If a line in the records below contains the word "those", copy it.
[Start of Attachment]
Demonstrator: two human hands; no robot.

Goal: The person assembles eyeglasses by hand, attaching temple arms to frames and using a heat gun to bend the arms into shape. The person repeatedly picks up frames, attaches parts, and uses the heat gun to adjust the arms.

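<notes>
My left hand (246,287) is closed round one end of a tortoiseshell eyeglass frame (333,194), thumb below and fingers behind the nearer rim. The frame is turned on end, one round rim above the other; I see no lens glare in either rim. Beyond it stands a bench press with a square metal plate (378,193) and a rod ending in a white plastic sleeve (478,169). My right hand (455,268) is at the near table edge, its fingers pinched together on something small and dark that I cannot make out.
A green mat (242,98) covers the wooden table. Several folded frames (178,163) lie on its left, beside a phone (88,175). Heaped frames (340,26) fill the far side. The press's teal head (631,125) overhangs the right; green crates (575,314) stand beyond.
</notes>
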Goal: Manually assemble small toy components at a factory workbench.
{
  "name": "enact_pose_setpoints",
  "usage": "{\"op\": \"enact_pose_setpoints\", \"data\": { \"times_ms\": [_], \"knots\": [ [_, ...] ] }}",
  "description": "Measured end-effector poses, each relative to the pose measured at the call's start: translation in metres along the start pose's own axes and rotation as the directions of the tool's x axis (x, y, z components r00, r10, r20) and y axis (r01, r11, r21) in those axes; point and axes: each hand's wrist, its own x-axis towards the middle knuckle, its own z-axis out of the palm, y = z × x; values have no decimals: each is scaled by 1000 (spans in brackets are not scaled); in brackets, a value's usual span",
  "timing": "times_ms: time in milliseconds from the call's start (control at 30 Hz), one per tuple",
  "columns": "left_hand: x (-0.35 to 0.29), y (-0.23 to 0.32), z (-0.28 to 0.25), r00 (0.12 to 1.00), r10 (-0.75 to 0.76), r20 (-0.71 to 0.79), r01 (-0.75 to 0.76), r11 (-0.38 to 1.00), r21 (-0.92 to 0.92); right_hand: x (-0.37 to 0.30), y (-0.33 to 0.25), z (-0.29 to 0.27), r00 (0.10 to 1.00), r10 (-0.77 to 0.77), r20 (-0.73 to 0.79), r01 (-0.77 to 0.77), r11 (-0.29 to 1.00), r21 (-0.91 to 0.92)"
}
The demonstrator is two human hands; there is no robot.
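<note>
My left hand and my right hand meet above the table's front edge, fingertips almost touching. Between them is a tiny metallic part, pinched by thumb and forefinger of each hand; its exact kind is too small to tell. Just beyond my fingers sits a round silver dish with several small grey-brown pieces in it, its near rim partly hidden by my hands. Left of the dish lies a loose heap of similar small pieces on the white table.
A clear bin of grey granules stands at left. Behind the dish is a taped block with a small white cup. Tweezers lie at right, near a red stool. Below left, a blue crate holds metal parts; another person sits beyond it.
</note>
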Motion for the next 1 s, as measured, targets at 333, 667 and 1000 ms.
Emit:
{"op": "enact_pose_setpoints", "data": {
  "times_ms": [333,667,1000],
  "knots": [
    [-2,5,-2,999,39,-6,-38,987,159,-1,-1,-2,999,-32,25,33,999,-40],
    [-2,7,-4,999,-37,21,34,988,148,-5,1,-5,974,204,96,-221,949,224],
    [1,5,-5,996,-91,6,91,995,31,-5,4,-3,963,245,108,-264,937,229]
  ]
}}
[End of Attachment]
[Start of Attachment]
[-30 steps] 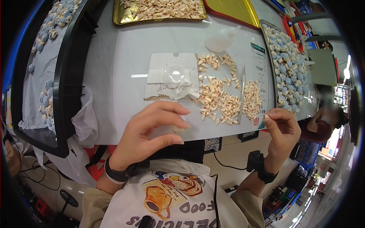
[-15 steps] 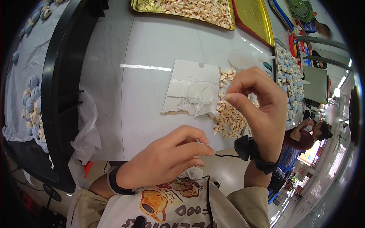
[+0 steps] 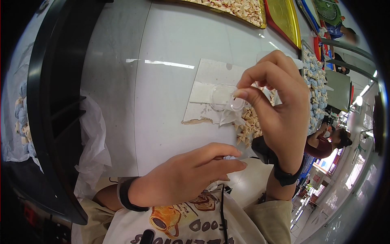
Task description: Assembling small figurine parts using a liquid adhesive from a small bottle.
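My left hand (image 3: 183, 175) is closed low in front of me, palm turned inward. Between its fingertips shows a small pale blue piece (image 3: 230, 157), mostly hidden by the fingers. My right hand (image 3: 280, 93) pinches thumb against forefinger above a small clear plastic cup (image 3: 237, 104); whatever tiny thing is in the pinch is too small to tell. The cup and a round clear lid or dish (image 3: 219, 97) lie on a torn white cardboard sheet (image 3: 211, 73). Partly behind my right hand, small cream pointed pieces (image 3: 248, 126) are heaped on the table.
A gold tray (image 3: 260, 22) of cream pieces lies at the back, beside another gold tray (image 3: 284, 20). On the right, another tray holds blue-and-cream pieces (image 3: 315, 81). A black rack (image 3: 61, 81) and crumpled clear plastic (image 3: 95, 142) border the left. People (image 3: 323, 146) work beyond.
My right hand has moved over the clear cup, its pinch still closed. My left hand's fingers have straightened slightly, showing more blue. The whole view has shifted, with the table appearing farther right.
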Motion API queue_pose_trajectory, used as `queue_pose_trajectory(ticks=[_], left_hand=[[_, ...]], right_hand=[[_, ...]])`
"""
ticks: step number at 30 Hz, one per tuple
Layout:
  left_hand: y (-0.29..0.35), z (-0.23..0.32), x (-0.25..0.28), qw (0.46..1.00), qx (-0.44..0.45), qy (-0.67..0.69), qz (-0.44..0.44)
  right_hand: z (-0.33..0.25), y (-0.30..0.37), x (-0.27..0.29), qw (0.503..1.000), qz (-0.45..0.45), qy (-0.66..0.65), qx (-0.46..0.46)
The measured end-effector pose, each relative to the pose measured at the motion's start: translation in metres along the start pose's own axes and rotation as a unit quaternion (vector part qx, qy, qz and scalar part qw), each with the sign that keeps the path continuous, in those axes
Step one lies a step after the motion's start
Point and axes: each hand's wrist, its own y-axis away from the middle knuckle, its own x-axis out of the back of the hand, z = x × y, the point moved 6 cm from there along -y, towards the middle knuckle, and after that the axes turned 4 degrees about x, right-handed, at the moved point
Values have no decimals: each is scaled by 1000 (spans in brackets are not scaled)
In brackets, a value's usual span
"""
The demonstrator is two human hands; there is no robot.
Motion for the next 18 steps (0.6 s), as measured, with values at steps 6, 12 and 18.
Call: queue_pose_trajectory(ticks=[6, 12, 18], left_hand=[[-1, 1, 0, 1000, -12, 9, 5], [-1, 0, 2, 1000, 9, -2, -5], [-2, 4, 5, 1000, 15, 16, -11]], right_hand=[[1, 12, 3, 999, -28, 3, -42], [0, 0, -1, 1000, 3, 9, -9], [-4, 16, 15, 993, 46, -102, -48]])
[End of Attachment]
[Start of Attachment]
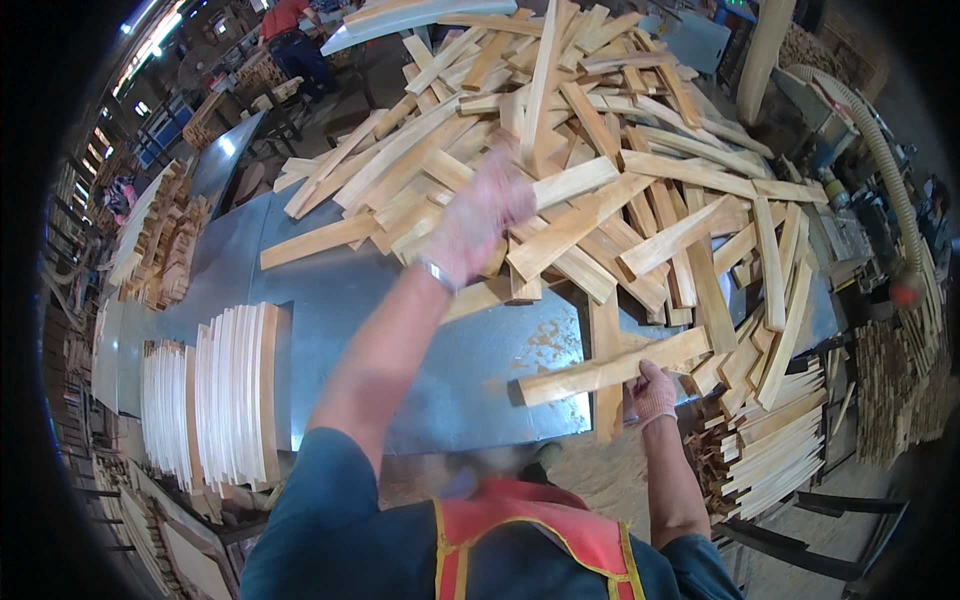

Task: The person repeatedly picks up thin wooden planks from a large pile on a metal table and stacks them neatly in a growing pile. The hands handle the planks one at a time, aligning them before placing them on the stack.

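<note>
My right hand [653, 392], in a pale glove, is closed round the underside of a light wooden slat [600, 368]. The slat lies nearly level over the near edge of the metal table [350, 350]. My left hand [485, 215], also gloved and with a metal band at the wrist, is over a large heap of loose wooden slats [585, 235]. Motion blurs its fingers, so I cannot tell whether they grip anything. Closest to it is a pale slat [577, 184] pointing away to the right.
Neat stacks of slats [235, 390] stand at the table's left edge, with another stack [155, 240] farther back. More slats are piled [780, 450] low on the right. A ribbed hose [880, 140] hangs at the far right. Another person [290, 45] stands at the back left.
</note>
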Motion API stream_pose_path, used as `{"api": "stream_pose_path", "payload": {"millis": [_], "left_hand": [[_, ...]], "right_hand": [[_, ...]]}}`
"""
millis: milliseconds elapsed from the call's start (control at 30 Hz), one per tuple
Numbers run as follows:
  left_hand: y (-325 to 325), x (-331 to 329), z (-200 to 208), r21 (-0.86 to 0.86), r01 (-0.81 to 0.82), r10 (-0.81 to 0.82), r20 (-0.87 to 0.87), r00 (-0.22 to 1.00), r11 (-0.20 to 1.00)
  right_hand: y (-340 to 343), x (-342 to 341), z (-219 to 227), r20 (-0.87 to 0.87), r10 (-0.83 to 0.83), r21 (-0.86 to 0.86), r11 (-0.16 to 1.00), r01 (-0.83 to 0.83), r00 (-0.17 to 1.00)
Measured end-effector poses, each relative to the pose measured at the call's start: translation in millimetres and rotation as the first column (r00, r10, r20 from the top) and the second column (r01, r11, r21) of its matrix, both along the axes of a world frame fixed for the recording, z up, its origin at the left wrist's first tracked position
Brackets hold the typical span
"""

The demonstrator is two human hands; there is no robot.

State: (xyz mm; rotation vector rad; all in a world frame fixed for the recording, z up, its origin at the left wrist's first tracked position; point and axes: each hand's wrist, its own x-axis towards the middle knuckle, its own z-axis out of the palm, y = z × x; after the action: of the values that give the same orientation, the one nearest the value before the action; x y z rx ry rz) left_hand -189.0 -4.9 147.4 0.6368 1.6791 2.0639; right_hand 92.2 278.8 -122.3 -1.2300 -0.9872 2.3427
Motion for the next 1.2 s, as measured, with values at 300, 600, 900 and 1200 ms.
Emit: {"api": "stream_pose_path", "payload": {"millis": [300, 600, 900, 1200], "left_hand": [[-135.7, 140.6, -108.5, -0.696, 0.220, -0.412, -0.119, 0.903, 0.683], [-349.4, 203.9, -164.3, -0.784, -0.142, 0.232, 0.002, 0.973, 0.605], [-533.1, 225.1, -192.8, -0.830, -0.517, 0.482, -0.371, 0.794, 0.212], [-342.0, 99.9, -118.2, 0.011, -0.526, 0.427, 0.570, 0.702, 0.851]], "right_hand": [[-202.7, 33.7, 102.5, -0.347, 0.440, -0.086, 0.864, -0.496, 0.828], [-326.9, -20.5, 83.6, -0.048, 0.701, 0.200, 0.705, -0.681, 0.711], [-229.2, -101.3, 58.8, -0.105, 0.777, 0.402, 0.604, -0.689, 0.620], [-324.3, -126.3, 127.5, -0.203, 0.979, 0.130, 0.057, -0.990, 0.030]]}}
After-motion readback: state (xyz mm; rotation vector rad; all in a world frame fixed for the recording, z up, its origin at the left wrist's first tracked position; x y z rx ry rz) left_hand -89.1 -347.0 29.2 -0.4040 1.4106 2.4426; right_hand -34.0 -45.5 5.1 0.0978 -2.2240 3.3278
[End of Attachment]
• _RESPONSE_
  "description": "Measured end-effector poses, each relative to the pose measured at the call's start: translation in metres along the start pose's own axes and rotation as the directions of the tool's x axis (x, y, z components r00, r10, r20) and y axis (r01, r11, r21) in those axes; point and axes: each hand's wrist, its own x-axis towards the middle knuckle, its own z-axis out of the palm, y = z × x; values have no decimals: each is scaled by 1000 (spans in brackets are not scaled); in brackets, a value's usual span",
The measured end-effector pose, each relative to the pose measured at the motion's start: translation in metres along the start pose's own axes and rotation as a unit quaternion (vector part qx, qy, qz and scalar part qw), each with the sign that keeps the path continuous, in those axes

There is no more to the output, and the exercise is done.